By identifying the causes of neurotoxicity shown by an immunotherapy used against childhood leukaemia and lymphoma, an American-Swiss team is developing a new generation treatment without side effects.
CD19 CAR-T cells induced BBB leakage in mice brains, recapitulating the neurotoxicity observed in humans. @UNIGE
In recent years, immunotherapies, which aim to stimulate the immune system of people suffering from difficultly treatable cancers to detect and destroy tumours, have been offering new hope to patients. CAR-T are genetically modified immune cells recently approved for the treatment of childhood leukaemia and lymphoma. This treatment is generally highly effective and not harmful, but sometimes comes with a risk: in rare cases, patients suffer from severe neurological disorders that can be life-threatening. A team from the University of Geneva (UNIGE), the University Hospitals of Geneva (HUG), in Switzerland; the University of Pennsylvania, Stanford University, and the Parker Institute for Cancer Immunotherapy in the United States has succeeded in identifying one possible cause of this neurotoxicity. The target molecule of CAR-T cells is indeed present not only on the surface of cancer cells, but also on the surface of pericytes, cells whose role is to protect the brain from external invasion. Their destruction by CAR-T cells could therefore explain why some patients suffer from neurotoxic effects. This major discovery, to be read in the journal Cell, will hopefully allow scientists to modify the treatment to avoid the neurotoxic effect while maintaining its anti-tumor power.
CAR-T, that stands for “chimeric antigen receptor”, are human immune cells genetically reprogrammed to detect a target molecule, expressed on the surface of cancer cells. CAR-Ts are thus able to recognize and eliminate diseased cells. Approved in 2017 for the treatment of certain acute leukemias in children and certain lymphomas resistant to other treatments, this immunotherapeutic strategy is highly effective in achieving complete remissions of up to 90% of patients. However, potentially severe cases of neurotoxicity may arise: 30 to 50% of patients will experience transient neurological disorders (e.g. difficulty walking or speaking), severe epileptic seizures, or in rare cases, comatose states that can prove fatal.

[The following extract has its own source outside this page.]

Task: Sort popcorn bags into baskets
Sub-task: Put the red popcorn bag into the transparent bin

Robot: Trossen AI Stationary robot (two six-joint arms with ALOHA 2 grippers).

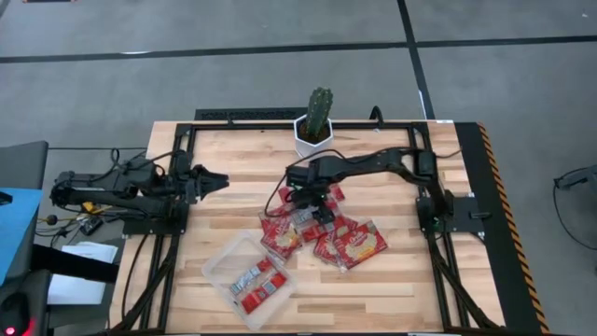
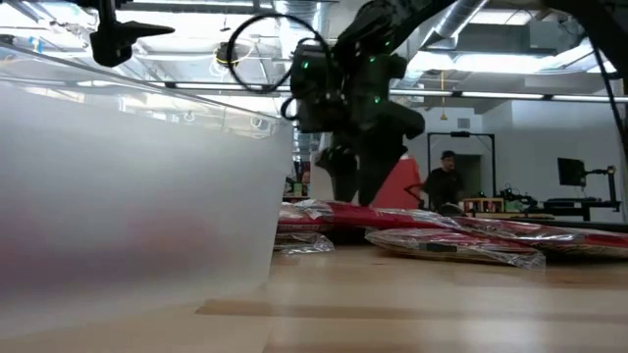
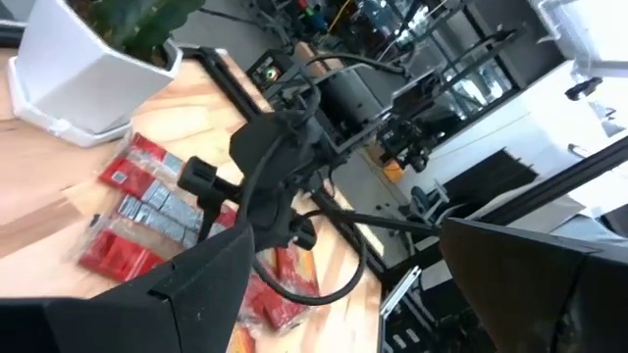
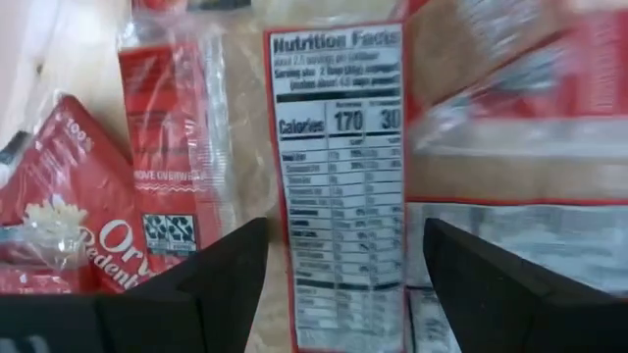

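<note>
— Wooden tabletop point(image 1: 392, 271). Much sorted?
— Few popcorn bags point(image 1: 256, 283) in basket point(image 1: 216, 263); most heaped point(image 1: 350, 243) mid-table.
— Hands?
— Right hand point(image 1: 317, 211) spread, empty, over heap; left hand point(image 1: 217, 181) apart, idle.

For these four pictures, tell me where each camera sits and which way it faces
High view: overhead, straight down; both arms, left gripper waiting, right gripper over the popcorn bags, tray.
Low view: table height, level across; tray wall, right gripper.
Left wrist view: across the table at the right arm; own fingers.
Right wrist view: down onto a bag's nutrition label; own fingers.
All share the bags.
</note>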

To understand why, Denis Migliorini, assistant professor at the Centre for Translational Research in Onco-haematology (CRTOH) of UNIGE Faculty of Medicine, holder of the ISREC Chair in Brain Tumor Immunotherapy and Clinical Academic physician at the HUG, has joined forces with scientists at the University of Pennsylvania and with specialists in single cell genomics at Stanford University. “We suspected that the CD19 marker could be expressed by healthy brain cells, which would explain the brain damage that some patients suffer from. But which cells?” explains Denis Migliorini. “To our great surprise, the large-scale genetic analyses we conducted revealed the presence of CD19 on the surface of some human brain pericytes.”
Pericytes are a cell population responsible for maintaining the integrity of the blood-brain barrier that protects the brain from damaging molecules. When expressing CD19, pericytes turn into targets for destruction.
Better targeting of tumour cells
To confirm the validity of this discovery, scientists used mouse models with which the neurotoxicity observed in patients was reproduced. “The next step, which is already underway, is to modify the CARs. By adding genes that give them the ability to recognize pericyte markers in addition to tumor markers, our new CAR-T cells will hopefuly be able to kill tumour cells but spare the pericytes,” explains Denis Migliorini. The treatment would therefore no longer trigger a neurotoxic response, but would retain its efficacy.
In addition to leukaemia and lymphoma, the researchers are also trying to extend the effectiveness of CAR-T treatments to other “solid” cancers. However, whereas leukaemia and lymphomas have a clearly identified target with the CD-19 marker, solid tumours, and in particular brain tumours, are made up of different cell populations each expressing different markers. The aim is therefore to develop CAR-Ts that are capable of attacking different cell markers while remaining insensitive to those of healthy cells.
The CRTOH is part of the Swiss Cancer Center Léman (SCCL), a multidisciplinary alliance bringing together UNIGE, HUG, EPFL, CHUV, UNIL and the ISREC Foundation to conduct fundamental, translational and clinical research in the field of cancer.